Segment Start: COLLECTED DATA

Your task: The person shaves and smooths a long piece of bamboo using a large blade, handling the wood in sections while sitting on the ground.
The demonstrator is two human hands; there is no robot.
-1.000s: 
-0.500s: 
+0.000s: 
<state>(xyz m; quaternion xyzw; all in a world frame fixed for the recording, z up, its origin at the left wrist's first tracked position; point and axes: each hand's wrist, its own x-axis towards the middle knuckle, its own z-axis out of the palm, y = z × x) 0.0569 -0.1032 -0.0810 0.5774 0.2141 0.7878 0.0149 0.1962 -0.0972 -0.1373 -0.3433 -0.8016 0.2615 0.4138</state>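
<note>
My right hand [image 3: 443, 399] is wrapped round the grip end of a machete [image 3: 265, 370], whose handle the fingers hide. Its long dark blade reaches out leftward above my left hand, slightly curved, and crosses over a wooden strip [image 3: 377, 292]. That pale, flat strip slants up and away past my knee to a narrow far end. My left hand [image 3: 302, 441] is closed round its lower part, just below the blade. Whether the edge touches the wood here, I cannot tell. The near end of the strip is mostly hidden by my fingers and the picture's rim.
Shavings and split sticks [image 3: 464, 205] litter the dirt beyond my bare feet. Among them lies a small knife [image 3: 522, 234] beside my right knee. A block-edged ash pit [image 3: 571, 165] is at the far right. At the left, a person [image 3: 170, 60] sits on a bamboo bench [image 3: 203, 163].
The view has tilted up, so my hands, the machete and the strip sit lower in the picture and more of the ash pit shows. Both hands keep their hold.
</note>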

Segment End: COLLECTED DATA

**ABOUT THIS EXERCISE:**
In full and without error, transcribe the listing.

**RESPONSE:**
Your task: The person shaves and smooths a long piece of bamboo using a large blade, handling the wood in sections while sitting on the ground.
The demonstrator is two human hands; there is no robot.
-1.000s: 
-0.500s: 
+0.000s: 
<state>(xyz m; quaternion xyzw; all in a world frame fixed for the recording, z up, its origin at the left wrist's first tracked position; point and axes: each hand's wrist, its own x-axis towards the middle knuckle, its own z-axis out of the palm, y = z × x) 0.0569 -0.1032 -0.0810 0.5774 0.2141 0.7878 0.0149 0.1962 -0.0972 -0.1373 -0.3433 -0.8016 0.2615 0.4138</state>
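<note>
My right hand [image 3: 443, 399] is wrapped round the grip end of a machete [image 3: 265, 370], whose handle the fingers hide. Its long dark blade reaches out leftward above my left hand, slightly curved, and crosses over a wooden strip [image 3: 377, 292]. That pale, flat strip slants up and away past my knee to a narrow far end. My left hand [image 3: 302, 441] is closed round its lower part, just below the blade. Whether the edge touches the wood here, I cannot tell. The near end of the strip is mostly hidden by my fingers and the picture's rim.
Shavings and split sticks [image 3: 464, 205] litter the dirt beyond my bare feet. Among them lies a small knife [image 3: 522, 234] beside my right knee. A block-edged ash pit [image 3: 571, 165] is at the far right. At the left, a person [image 3: 170, 60] sits on a bamboo bench [image 3: 203, 163].
The view has tilted up, so my hands, the machete and the strip sit lower in the picture and more of the ash pit shows. Both hands keep their hold.
</note>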

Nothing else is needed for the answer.